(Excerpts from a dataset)
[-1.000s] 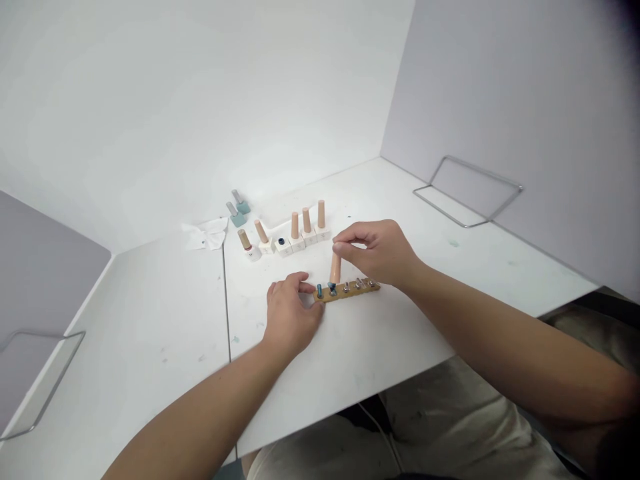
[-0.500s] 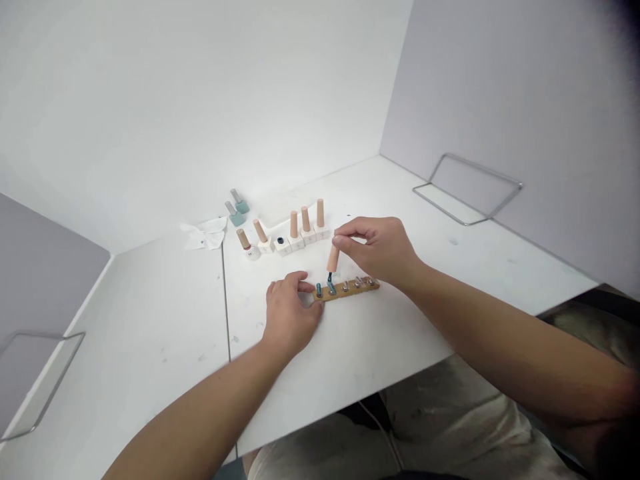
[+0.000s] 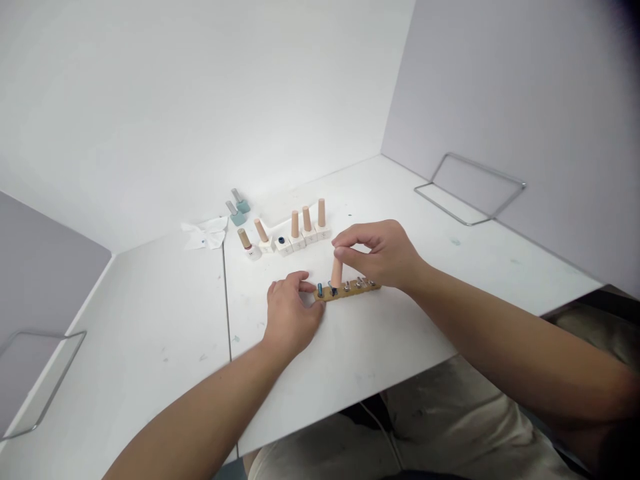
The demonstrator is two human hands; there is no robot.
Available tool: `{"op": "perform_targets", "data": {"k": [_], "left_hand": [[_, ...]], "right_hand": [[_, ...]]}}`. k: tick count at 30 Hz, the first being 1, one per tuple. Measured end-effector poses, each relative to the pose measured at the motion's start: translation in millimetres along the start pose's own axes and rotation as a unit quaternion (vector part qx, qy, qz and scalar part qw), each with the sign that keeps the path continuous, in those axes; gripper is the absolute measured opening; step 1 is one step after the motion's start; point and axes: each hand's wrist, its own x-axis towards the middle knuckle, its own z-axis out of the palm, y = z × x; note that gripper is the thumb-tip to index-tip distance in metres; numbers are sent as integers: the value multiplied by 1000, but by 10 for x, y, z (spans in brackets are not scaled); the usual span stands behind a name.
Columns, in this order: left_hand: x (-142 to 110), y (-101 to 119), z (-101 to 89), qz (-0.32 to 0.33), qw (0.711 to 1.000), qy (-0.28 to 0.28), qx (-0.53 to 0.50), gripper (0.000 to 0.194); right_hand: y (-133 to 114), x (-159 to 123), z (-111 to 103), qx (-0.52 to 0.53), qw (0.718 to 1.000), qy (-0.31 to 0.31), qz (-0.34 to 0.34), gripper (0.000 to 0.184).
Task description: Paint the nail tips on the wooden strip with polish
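My right hand (image 3: 383, 253) pinches the peach cap of a nail polish brush (image 3: 337, 272), pointed down. Its dark bristles are at the second nail tip from the left, which they partly cover. The nail tips stand in a row on a tan nail tip holder (image 3: 345, 291); the leftmost nail tip (image 3: 320, 290) is glossy blue, and those to the right look clear or silvery. My left hand (image 3: 293, 310) grips the holder's left end between thumb and fingers. Behind the hands is an uncapped white polish bottle (image 3: 283, 247) with a dark blue neck.
Beside the uncapped bottle stand several white bottles with peach caps (image 3: 295, 225) and a bottle with a gold cap (image 3: 243, 239). Two teal bottles (image 3: 237, 217) and a crumpled white tissue (image 3: 206, 233) are farther back. Metal wire frames (image 3: 470, 190) flank the white table (image 3: 165, 380).
My right hand has lowered the brush, bringing its bristles down along the second nail tip. My left hand stays on the holder's end.
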Motion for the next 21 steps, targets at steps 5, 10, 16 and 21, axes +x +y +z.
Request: {"op": "perform_targets", "data": {"k": [5, 10, 16, 21], "left_hand": [[1, 23, -8, -6, 1000, -4, -1, 45], [0, 24, -10, -2, 1000, -1, 1, 45], [0, -5, 5, -2, 1000, 1, 1, 45], [5, -19, 14, 7, 1000, 4, 5, 45]], "right_hand": [[-31, 2, -9, 2, 1000, -19, 21, 11], [10, 15, 14, -39, 998, 26, 49, 13], [5, 21, 34, -72, 991, 68, 84, 19], [-5, 19, 22, -48, 995, 64, 64, 14]]}}
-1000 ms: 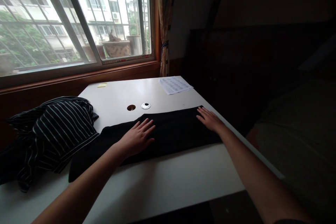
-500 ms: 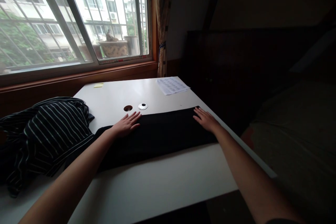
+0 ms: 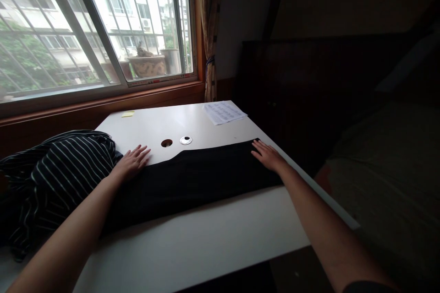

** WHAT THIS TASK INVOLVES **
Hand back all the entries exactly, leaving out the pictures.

** RESULT OF THIS TASK **
[-1.000s] 
[-0.500s] 
[+0.000s] 
The demonstrator is two human hands; there is no robot.
Available tool: `{"op": "perform_targets", "data": {"k": [_], "left_hand": [[_, ...]], "right_hand": [[_, ...]]}}`. k: tick count at 30 Hz, the first being 1, one per tuple. Measured end-effector poses, each relative to the pose measured at the motion's start: translation in millimetres along the start pose's own axes and rotation as a unit quaternion (vector part qx, qy, qz and scalar part qw), each with the sign that keeps the path continuous, in those axes; gripper is the absolute measured opening; step 1 is one step after the motion's start; point and axes: each hand's wrist, its own x-axis towards the middle knuckle, its own z-axis out of the palm, y = z × x; note that gripper is the thumb-tip to index-tip distance in metres; numbers are sent as integers: the value multiplied by 1000, but by 10 for x, y, z (spans in brackets are not scaled); the usual span stands behind a name.
Columns, in this order: left_hand: x (-142 to 110), y (-101 to 119), z (-101 to 89), qz (-0.32 to 0.33), qw (0.711 to 1.000), qy (-0.28 to 0.28), qx (-0.53 to 0.50), gripper (0.000 to 0.194); right_hand: y (-133 to 114), x (-159 to 123), z (-111 to 103), qx (-0.52 to 0.53), qw (0.718 to 1.000), qy (-0.31 to 0.31), qz (-0.34 to 0.34), gripper (0.000 to 0.184).
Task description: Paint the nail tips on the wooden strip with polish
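My right hand (image 3: 383, 253) pinches the peach cap of a nail polish brush (image 3: 337, 272), pointed down. Its dark bristles are at the second nail tip from the left, which they partly cover. The nail tips stand in a row on a tan nail tip holder (image 3: 345, 291); the leftmost nail tip (image 3: 320, 290) is glossy blue, and those to the right look clear or silvery. My left hand (image 3: 293, 310) grips the holder's left end between thumb and fingers. Behind the hands is an uncapped white polish bottle (image 3: 283, 247) with a dark blue neck.
Beside the uncapped bottle stand several white bottles with peach caps (image 3: 295, 225) and a bottle with a gold cap (image 3: 243, 239). Two teal bottles (image 3: 237, 217) and a crumpled white tissue (image 3: 206, 233) are farther back. Metal wire frames (image 3: 470, 190) flank the white table (image 3: 165, 380).
My right hand has lowered the brush, bringing its bristles down along the second nail tip. My left hand stays on the holder's end.
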Motion for the next 21 steps, targets at steps 5, 10, 16 and 21, axes +x +y +z.
Request: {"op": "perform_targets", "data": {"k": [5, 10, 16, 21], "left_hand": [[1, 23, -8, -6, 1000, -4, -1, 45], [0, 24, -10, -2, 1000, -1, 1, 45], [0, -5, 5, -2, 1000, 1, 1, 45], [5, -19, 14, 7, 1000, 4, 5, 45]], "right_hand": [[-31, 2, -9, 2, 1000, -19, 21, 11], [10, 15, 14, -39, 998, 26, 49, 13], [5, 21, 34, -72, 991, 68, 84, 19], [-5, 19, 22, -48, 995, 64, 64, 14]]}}
-1000 ms: 
-500 ms: 
+0 ms: 

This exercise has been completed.